- WORK TASK:
Transcribe the data that follows, exactly and in full.
+---+
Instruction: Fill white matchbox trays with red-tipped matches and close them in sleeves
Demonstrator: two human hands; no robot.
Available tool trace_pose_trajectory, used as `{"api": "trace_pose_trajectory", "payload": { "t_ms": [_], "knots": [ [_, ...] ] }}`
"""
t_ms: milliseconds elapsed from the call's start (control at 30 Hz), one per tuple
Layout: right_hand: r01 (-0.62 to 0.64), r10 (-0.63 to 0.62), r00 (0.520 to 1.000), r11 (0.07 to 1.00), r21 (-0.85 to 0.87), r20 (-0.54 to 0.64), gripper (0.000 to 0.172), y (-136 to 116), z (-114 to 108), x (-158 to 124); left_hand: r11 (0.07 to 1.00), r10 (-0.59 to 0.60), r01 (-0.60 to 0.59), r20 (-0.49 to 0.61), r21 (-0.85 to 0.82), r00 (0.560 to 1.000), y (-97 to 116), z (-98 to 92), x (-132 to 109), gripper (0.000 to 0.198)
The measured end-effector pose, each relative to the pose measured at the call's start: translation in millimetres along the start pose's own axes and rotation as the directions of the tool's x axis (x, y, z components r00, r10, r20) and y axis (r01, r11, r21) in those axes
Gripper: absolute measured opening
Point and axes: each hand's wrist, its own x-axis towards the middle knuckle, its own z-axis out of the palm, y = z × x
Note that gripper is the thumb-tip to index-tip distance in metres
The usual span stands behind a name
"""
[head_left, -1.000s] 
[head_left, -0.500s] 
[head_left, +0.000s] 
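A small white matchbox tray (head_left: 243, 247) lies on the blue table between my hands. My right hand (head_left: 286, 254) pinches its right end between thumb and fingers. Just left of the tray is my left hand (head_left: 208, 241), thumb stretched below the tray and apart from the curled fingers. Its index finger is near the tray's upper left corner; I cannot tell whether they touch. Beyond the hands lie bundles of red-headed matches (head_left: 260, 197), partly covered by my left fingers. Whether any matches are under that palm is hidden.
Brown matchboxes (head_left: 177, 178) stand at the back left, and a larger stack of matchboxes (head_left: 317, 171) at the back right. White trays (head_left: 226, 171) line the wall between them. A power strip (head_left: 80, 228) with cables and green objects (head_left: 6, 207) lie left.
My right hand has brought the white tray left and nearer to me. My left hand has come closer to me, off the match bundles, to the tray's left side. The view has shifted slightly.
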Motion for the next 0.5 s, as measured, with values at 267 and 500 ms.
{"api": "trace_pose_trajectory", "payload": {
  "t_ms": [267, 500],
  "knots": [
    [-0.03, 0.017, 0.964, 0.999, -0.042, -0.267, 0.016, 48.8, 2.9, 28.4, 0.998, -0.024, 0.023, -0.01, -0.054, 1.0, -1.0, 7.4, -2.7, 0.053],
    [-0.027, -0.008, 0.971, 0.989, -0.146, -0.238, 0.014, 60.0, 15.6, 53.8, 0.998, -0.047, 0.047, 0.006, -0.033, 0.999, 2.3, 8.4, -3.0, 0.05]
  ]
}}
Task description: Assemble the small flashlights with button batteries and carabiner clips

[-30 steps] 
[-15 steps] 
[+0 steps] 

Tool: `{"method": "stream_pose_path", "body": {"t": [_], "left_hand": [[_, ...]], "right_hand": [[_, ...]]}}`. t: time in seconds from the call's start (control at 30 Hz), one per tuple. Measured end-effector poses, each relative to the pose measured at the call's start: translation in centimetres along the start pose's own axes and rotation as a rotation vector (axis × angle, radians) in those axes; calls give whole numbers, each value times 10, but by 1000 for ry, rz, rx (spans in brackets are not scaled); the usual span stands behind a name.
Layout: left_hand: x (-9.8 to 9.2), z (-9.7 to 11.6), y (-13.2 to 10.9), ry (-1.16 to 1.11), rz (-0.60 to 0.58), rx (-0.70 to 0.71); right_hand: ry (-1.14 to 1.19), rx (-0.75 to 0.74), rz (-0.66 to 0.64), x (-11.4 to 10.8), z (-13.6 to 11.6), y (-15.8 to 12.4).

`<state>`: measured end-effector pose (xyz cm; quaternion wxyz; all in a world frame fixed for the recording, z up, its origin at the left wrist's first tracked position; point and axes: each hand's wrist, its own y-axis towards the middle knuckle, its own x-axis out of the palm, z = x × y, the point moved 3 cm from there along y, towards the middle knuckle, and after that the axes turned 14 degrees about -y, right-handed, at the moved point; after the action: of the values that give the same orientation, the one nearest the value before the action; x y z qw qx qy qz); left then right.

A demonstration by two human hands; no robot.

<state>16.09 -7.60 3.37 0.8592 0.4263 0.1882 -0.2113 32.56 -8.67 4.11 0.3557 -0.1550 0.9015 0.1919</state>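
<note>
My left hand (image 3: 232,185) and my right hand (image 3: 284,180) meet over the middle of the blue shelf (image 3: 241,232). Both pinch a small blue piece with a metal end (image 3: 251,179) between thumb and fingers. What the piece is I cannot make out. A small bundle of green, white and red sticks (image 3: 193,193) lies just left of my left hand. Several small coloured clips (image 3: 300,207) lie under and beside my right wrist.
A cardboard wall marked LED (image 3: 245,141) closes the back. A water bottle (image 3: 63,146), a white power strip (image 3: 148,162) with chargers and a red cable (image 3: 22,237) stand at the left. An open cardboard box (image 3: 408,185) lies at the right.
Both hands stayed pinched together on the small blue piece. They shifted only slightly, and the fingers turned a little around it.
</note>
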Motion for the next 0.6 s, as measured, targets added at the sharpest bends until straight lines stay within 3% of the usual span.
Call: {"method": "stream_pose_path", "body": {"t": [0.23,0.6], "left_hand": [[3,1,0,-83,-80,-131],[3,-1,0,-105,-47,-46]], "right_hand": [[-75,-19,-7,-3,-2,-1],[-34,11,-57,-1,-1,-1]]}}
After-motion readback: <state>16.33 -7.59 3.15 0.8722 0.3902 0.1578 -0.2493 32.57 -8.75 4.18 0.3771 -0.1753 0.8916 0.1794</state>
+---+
- EXERCISE OUTPUT:
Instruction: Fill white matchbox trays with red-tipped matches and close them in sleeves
Demonstrator: two human hands; no robot.
Available tool trace_pose_trajectory, used as `{"api": "trace_pose_trajectory", "payload": { "t_ms": [_], "knots": [ [_, ...] ] }}`
"""
t_ms: milliseconds elapsed from the call's start (control at 30 Hz), one per tuple
Layout: right_hand: r01 (-0.62 to 0.64), r10 (-0.63 to 0.62), r00 (0.520 to 1.000), r11 (0.07 to 1.00), r21 (-0.85 to 0.87), r20 (-0.54 to 0.64), gripper (0.000 to 0.172), y (-136 to 116), z (-114 to 108), x (-158 to 124); left_hand: r11 (0.07 to 1.00), r10 (-0.59 to 0.60), r01 (-0.60 to 0.59), r20 (-0.49 to 0.61), r21 (-0.85 to 0.82), r00 (0.560 to 1.000), y (-97 to 116), z (-98 to 92), x (-132 to 109), gripper (0.000 to 0.198)
The measured end-effector pose, each relative to the pose measured at the call's start: translation in millimetres along the start pose's own axes and rotation as the directions of the tool's x axis (x, y, z components r00, r10, r20) and y axis (r01, r11, r21) in those axes
Gripper: absolute measured opening
Point and axes: each hand's wrist, its own x-axis towards the middle knuckle, its own z-axis out of the palm, y = z × x
Note that gripper is the thumb-tip to index-tip distance in metres
The usual span stands behind a name
"""
[head_left, -1.000s] 
[head_left, -0.500s] 
[head_left, +0.000s] 
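A small white matchbox tray (head_left: 243, 247) lies on the blue table between my hands. My right hand (head_left: 286, 254) pinches its right end between thumb and fingers. Just left of the tray is my left hand (head_left: 208, 241), thumb stretched below the tray and apart from the curled fingers. Its index finger is near the tray's upper left corner; I cannot tell whether they touch. Beyond the hands lie bundles of red-headed matches (head_left: 260, 197), partly covered by my left fingers. Whether any matches are under that palm is hidden.
Brown matchboxes (head_left: 177, 178) stand at the back left, and a larger stack of matchboxes (head_left: 317, 171) at the back right. White trays (head_left: 226, 171) line the wall between them. A power strip (head_left: 80, 228) with cables and green objects (head_left: 6, 207) lie left.
My right hand has brought the white tray left and nearer to me. My left hand has come closer to me, off the match bundles, to the tray's left side. The view has shifted slightly.
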Motion for the next 0.5 s, as measured, with values at 267 and 500 ms.
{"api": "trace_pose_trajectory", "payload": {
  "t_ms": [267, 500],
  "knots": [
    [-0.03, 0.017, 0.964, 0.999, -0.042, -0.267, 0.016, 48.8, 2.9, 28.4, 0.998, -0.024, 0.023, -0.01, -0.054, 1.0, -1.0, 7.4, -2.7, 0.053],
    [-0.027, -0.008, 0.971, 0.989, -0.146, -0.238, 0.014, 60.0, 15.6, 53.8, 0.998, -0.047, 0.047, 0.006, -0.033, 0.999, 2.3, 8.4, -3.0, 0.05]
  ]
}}
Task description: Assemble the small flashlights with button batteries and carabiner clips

[-30 steps] 
[-15 steps] 
[+0 steps] 

Tool: `{"method": "stream_pose_path", "body": {"t": [_], "left_hand": [[_, ...]], "right_hand": [[_, ...]]}}`. t: time in seconds from the call's start (control at 30 Hz), one per tuple. Measured end-effector poses, each relative to the pose measured at the call's start: translation in centimetres along the start pose's own axes and rotation as a rotation vector (axis × angle, radians) in those axes; calls give whole numbers, each value times 10, but by 1000 for ry, rz, rx (spans in brackets are not scaled); the usual span stands behind a name.
Layout: left_hand: x (-9.8 to 9.2), z (-9.7 to 11.6), y (-13.2 to 10.9), ry (-1.16 to 1.11), rz (-0.60 to 0.58), rx (-0.70 to 0.71); right_hand: ry (-1.14 to 1.19), rx (-0.75 to 0.74), rz (-0.66 to 0.64), x (-11.4 to 10.8), z (-13.6 to 11.6), y (-15.8 to 12.4).

`<state>`: measured end-effector pose (xyz cm; quaternion wxyz; all in a world frame fixed for the recording, z up, its origin at the left wrist's first tracked position; point and axes: each hand's wrist, its own y-axis towards the middle knuckle, its own x-axis out of the palm, z = x × y, the point moved 3 cm from there along y, towards the middle knuckle, and after that the axes turned 14 degrees about -y, right-handed, at the moved point; after the action: of the values that give the same orientation, the one nearest the value before the action; x y z qw qx qy qz); left then right.

A demonstration by two human hands; no robot.

<state>16.09 -7.60 3.37 0.8592 0.4263 0.1882 -0.2113 32.56 -8.67 4.11 0.3557 -0.1550 0.9015 0.1919</state>
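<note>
My left hand (image 3: 232,185) and my right hand (image 3: 284,180) meet over the middle of the blue shelf (image 3: 241,232). Both pinch a small blue piece with a metal end (image 3: 251,179) between thumb and fingers. What the piece is I cannot make out. A small bundle of green, white and red sticks (image 3: 193,193) lies just left of my left hand. Several small coloured clips (image 3: 300,207) lie under and beside my right wrist.
A cardboard wall marked LED (image 3: 245,141) closes the back. A water bottle (image 3: 63,146), a white power strip (image 3: 148,162) with chargers and a red cable (image 3: 22,237) stand at the left. An open cardboard box (image 3: 408,185) lies at the right.
Both hands stayed pinched together on the small blue piece. They shifted only slightly, and the fingers turned a little around it.
</note>
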Motion for the next 0.6 s, as measured, targets added at the sharpest bends until straight lines stay within 3% of the usual span.
Call: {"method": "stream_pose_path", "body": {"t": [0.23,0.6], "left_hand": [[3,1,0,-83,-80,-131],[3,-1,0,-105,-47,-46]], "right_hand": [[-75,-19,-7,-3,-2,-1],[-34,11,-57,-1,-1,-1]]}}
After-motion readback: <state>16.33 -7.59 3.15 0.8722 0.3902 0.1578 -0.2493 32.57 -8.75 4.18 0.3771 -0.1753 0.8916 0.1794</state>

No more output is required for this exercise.